▶ **Work task**
Within the records, find every line that includes the word "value" and copy it.

(Beginning of Records to use)

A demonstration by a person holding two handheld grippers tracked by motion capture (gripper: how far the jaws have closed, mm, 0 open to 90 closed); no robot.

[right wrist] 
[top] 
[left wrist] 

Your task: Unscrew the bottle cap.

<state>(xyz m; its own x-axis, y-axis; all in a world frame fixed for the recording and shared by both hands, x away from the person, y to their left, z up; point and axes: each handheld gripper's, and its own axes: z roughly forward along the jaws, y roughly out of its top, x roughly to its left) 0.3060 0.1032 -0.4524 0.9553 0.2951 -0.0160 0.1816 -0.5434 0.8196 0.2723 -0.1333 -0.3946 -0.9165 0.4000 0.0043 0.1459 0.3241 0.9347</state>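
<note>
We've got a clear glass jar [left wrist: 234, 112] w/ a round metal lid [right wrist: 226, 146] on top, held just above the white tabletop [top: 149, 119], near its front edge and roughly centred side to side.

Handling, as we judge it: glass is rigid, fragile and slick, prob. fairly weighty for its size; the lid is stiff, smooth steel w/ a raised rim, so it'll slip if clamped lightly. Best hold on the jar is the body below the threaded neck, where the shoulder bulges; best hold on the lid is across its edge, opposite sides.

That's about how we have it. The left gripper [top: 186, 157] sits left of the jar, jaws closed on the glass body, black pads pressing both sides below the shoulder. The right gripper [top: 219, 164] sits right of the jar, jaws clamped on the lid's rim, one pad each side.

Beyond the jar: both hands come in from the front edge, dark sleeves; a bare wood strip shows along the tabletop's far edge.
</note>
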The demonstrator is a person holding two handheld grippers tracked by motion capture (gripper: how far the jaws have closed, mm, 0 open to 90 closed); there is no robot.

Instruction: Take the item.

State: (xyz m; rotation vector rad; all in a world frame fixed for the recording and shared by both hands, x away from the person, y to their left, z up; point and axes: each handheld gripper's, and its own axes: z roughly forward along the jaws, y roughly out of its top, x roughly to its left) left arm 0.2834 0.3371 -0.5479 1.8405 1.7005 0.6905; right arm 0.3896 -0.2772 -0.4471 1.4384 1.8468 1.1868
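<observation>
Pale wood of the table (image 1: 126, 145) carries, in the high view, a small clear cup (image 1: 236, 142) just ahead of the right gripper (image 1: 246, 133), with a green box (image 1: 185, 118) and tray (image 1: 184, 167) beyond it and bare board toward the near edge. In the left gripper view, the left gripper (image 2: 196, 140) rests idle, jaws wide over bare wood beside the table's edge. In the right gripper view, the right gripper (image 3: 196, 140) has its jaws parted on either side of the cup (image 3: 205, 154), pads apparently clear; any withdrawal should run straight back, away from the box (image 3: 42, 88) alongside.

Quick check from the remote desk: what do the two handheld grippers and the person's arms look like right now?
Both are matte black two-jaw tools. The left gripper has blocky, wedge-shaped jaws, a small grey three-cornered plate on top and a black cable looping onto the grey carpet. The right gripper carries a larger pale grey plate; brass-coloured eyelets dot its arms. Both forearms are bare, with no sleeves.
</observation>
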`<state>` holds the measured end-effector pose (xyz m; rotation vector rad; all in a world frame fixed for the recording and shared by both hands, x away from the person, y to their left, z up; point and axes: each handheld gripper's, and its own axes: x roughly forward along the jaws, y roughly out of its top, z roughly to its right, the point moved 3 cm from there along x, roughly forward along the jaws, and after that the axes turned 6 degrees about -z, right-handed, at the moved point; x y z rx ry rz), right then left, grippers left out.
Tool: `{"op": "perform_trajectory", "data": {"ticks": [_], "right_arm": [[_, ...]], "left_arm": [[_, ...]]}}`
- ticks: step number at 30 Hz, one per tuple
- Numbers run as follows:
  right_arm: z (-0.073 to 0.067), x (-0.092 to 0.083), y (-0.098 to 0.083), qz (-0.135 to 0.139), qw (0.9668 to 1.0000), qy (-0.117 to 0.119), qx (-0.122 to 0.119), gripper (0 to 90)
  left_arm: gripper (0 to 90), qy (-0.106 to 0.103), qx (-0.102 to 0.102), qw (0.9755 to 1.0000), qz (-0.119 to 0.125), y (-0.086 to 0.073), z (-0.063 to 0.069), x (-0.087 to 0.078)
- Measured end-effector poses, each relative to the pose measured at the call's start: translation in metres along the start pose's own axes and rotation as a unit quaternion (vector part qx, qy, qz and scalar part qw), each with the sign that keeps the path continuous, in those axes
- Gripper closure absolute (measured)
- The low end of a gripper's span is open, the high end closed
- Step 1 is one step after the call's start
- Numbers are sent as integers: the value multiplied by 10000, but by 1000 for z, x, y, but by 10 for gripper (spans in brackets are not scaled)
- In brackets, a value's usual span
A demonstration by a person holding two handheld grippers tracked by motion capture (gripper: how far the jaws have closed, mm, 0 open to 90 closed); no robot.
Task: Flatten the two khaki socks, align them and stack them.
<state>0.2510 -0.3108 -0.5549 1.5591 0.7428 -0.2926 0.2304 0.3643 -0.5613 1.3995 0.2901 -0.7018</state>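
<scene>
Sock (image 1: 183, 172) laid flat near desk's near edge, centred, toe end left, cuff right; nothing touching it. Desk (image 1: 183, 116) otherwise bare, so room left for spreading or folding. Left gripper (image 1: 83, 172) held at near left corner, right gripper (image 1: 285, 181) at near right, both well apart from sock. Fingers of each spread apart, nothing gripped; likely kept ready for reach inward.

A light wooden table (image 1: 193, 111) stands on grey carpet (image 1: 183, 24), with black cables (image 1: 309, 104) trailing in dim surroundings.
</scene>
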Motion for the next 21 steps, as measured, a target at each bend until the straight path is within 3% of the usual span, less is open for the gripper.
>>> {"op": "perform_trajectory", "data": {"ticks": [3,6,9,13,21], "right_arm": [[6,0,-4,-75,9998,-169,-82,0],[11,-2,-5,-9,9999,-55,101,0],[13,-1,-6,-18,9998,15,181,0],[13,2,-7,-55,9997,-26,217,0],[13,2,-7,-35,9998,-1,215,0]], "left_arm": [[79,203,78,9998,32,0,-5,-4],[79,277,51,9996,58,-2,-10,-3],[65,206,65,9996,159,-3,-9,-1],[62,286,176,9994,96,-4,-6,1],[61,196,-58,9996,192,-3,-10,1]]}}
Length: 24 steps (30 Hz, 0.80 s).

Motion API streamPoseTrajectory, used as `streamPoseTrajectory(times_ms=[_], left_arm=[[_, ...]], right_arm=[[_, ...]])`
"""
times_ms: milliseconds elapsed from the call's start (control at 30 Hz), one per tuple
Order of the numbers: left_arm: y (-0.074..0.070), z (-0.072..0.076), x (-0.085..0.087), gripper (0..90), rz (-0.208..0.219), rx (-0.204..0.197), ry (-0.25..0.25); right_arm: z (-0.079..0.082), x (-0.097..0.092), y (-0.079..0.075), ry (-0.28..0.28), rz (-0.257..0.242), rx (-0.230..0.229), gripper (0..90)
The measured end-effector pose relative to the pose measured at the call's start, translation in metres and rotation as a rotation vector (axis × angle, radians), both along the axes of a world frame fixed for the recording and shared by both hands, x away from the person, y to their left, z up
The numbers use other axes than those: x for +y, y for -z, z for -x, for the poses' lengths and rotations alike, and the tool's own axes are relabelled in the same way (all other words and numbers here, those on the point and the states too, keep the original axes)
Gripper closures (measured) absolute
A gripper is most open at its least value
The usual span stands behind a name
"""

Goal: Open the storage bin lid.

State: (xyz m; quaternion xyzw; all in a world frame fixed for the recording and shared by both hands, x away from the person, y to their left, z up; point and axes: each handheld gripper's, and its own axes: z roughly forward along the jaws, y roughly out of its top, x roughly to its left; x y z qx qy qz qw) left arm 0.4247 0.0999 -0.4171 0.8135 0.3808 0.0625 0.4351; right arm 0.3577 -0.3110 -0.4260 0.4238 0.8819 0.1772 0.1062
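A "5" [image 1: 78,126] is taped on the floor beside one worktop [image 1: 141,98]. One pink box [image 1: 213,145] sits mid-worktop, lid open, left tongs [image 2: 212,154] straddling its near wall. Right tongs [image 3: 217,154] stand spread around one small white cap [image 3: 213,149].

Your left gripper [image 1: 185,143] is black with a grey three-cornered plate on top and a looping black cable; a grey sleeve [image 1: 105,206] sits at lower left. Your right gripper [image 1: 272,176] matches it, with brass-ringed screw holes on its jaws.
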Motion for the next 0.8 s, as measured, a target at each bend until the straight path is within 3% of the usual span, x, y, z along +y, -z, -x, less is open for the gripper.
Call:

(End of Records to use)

▶ **Written answer**
- Numbers are sent as integers: the value multiplied by 10000, but by 1000 for z, x, y, but by 10 for gripper (spans in brackets are not scaled)
- In brackets, a value's usual span
A gripper is most open at its least value

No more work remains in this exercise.